I’m sure that it was a very cathartic experience for writer-director Karen Guthrie, who points the camera at her mother and father to explore a story that has troubled her for many years, but it’s nothing more than that. And, with the greatest of respect to Karen, it suffers from the fact that her father (Ian Guthrie) is a very unlikable, selfish ass who doesn’t seem to deserve one moment of the attention or affection given to him by any of his family. In fact, he appears to be oblivious to it most of the time. This is a documentary that forces you to spend time with a man so completely self-involved that, at one point, he talks about the hopes and dreams for his children completely in terms of how he wished to be able to introduce himself as the father of someone well-known and celebrated by others.

It’s hard to know who to feel most sorry for.

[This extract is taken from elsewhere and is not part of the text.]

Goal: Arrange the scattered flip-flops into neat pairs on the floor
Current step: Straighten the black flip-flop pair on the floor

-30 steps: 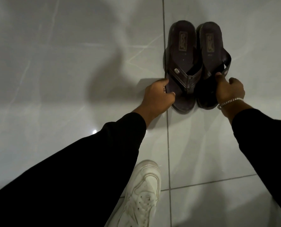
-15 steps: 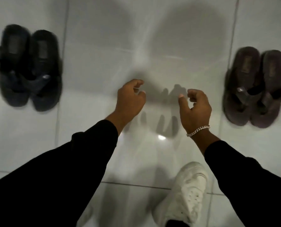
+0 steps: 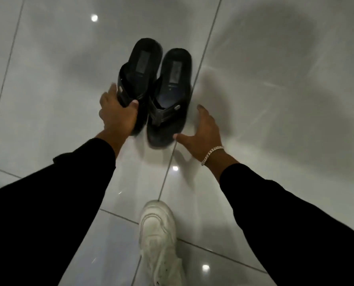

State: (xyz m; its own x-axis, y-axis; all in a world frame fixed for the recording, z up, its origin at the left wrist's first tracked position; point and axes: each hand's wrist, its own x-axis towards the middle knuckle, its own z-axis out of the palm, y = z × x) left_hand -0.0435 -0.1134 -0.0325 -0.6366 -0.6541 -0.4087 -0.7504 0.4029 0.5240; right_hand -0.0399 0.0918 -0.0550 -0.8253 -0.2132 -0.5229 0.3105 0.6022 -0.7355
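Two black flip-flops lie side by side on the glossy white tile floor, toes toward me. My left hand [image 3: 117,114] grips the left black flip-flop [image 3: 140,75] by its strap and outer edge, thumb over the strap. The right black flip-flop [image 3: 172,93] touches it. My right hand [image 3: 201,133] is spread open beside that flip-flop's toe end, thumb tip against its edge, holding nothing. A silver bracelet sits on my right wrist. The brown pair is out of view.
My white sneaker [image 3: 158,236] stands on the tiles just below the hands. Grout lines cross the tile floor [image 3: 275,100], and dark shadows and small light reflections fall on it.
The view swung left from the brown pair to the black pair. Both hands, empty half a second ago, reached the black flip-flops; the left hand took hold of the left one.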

There’s Karen’s mother, Ann, a woman who we can see as a strong, bright personality, despite the devastating effects a stroke has had on her physical (and mental, in some ways) health. And then there are the children, Karen included, who spent so much time living in such a bizarre domestic situation that it was too late to question everything by the time they were old enough to do so. I won’t go into all of the details, but Ann and Ian divorced many years ago, yet never really left each others lives. Everything is made so much worse by the fact that Ian shows no contrition whatsoever, and instead ends up carrying on with the same kind of behaviour that caused so much upset years ago.

Well done to Karen Guthrie for always having a camera pointed in the right direction during some very strange times, and there are certainly one or two affecting scenes in here, but this just didn’t work for me, and I can imagine many others feeling the same way.

The Closer We Get is screening at EIFF 2015 on 18th and 20th June.